Dhall, Atul, Hwang, Geelsu
University of Pennsylvania School of Dental Medicine, Department of Preventive and Restorative Sciences
Candida albicans is a frequently detected fungal pathogen in the oral cavity. It predominantly exists in two morphotypes, yeast cells and hyphae, and forms polymicrobial biofilms with several bacterial species. Specifically, its mutually beneficial interactions with streptococci are known to lead to biofilms with increased microbial carriage, infectivity and antimicrobial resistance. These interactions with different streptococci vary in mechanism. For example, it is known that Streptococcus gordonii uses direct cell-cell interaction to bind avidly to C. albicans hyphae while Streptococcus mutans interacts with C. albicans via extracellular glucans. However, at the single-cell level, the biophysical aspects of such synergistic cross-kingdom interactions that aid biofilm initiation need further investigation.Methods
Here, we measured the binding forces between C. albicans (as yeast cells and hyphae) and S. mutans (or S. gordonii) in the presence and absence of in situ glucans on the fungal surface using single-cell atomic force microscopy (sc-AFM).Results
Our data show that S. gordonii preferred to bind to C. albicans as hyphae rather than yeast cells (~2.5-fold increase).

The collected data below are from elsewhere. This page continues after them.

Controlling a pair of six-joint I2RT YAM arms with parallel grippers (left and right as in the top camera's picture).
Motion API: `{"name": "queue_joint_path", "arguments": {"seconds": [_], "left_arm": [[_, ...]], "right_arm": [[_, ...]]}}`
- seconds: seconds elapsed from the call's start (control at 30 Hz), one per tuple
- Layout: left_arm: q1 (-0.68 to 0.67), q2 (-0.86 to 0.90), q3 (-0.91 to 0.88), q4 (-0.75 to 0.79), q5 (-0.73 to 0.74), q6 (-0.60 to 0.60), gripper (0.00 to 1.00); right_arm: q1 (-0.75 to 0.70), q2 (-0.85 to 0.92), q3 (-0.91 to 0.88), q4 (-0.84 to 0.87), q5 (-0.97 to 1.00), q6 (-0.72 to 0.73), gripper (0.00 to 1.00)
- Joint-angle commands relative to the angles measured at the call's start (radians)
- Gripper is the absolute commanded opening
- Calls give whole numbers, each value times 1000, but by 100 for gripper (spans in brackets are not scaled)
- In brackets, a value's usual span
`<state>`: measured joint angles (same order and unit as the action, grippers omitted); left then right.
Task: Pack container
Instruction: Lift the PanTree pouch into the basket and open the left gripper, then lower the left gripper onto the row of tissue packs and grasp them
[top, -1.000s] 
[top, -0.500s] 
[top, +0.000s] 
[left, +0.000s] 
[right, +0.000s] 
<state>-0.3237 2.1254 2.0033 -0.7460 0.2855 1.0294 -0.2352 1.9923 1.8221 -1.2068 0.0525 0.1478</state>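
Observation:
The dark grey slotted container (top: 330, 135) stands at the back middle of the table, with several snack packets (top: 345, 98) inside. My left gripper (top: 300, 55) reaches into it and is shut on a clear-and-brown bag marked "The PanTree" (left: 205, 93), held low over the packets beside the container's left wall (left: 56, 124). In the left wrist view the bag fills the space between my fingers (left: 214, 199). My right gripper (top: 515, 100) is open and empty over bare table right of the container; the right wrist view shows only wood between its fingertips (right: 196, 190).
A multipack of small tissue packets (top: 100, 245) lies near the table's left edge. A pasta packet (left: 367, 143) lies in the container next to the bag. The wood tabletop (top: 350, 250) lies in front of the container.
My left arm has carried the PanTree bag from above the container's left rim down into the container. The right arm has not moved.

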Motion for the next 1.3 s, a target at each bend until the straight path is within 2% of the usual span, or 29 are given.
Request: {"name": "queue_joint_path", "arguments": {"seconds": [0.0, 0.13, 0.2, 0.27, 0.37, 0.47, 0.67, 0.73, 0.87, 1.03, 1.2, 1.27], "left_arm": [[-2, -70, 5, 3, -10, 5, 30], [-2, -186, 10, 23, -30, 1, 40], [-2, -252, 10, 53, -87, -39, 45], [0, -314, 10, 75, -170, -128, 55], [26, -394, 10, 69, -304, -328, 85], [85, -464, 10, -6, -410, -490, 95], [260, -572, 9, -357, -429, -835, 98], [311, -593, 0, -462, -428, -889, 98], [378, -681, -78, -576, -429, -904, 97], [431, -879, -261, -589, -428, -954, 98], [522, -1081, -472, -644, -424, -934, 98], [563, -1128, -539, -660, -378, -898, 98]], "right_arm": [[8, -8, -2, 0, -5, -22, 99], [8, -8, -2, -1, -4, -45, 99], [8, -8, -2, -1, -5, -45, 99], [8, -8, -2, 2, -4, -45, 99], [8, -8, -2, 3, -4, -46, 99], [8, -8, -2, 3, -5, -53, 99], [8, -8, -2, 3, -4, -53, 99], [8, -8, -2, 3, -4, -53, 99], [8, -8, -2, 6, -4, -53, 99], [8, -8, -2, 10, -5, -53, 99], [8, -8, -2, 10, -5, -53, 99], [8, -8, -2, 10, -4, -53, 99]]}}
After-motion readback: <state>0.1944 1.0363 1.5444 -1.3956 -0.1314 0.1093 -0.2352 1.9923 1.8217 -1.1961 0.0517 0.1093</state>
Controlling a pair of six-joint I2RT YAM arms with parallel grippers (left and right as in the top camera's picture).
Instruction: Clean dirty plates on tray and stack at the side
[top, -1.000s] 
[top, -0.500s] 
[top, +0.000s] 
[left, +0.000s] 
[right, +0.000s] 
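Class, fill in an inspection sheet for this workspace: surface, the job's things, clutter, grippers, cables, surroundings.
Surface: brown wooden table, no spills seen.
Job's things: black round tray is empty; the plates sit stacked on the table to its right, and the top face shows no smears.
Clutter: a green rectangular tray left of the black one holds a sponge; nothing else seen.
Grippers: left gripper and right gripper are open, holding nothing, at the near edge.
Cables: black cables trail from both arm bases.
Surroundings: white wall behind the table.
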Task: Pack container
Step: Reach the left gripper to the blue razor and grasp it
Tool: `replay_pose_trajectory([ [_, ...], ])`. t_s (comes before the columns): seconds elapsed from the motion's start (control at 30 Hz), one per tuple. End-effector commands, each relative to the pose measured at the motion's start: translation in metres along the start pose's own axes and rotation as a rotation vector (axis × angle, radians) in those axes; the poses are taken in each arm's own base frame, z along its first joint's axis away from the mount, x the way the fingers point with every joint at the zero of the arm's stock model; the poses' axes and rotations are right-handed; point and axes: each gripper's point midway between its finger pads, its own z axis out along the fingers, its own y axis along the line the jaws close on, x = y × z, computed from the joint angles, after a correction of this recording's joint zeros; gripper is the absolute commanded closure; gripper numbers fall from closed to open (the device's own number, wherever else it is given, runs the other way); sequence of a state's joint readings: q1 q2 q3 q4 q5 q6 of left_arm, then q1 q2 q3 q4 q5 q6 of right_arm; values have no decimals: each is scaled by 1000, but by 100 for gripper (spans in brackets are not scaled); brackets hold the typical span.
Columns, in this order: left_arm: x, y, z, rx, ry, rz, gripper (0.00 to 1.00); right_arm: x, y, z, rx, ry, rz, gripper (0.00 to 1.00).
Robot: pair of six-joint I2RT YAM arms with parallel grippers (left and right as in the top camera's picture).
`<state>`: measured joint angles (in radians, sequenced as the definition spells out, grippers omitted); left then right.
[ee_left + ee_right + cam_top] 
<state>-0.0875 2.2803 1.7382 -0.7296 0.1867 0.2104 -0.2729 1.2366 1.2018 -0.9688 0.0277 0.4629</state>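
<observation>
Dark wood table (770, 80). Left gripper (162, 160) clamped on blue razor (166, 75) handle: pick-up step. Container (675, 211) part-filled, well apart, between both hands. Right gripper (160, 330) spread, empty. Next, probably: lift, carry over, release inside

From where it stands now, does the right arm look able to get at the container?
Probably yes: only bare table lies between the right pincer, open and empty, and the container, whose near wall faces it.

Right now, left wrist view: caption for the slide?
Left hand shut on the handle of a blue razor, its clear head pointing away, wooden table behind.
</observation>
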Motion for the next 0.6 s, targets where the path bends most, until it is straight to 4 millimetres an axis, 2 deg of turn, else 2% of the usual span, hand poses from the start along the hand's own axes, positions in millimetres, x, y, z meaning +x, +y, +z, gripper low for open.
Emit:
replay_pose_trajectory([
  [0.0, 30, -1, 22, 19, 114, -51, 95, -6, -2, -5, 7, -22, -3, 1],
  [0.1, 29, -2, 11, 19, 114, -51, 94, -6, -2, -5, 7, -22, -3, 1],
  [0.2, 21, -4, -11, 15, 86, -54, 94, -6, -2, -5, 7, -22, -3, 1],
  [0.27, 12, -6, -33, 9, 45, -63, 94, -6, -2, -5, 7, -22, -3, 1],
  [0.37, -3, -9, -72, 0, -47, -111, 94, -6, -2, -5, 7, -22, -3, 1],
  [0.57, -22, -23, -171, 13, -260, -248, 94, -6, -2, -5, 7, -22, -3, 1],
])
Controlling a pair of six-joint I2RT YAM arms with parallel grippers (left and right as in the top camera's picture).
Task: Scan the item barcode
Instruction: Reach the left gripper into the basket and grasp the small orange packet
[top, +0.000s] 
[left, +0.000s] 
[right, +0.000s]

However, the presence of in situ glucans lowered these binding forces in comparison to uncoated C. albicans indicating an obstruction of direct cell-cell interaction. On the other hand, S. mutans displayed similar preference for binding to C. albicans as yeast cells or hyphae. However, the presence of in situ glucans dramatically enhanced the binding forces in comparison to uncoated C. albicans (up to ~6-fold increase).Conclusion
This study provides a novel biophysical aspect to elucidate C. albicans-streptococcal interactions in terms of fungal morphotype and extracellular glucans.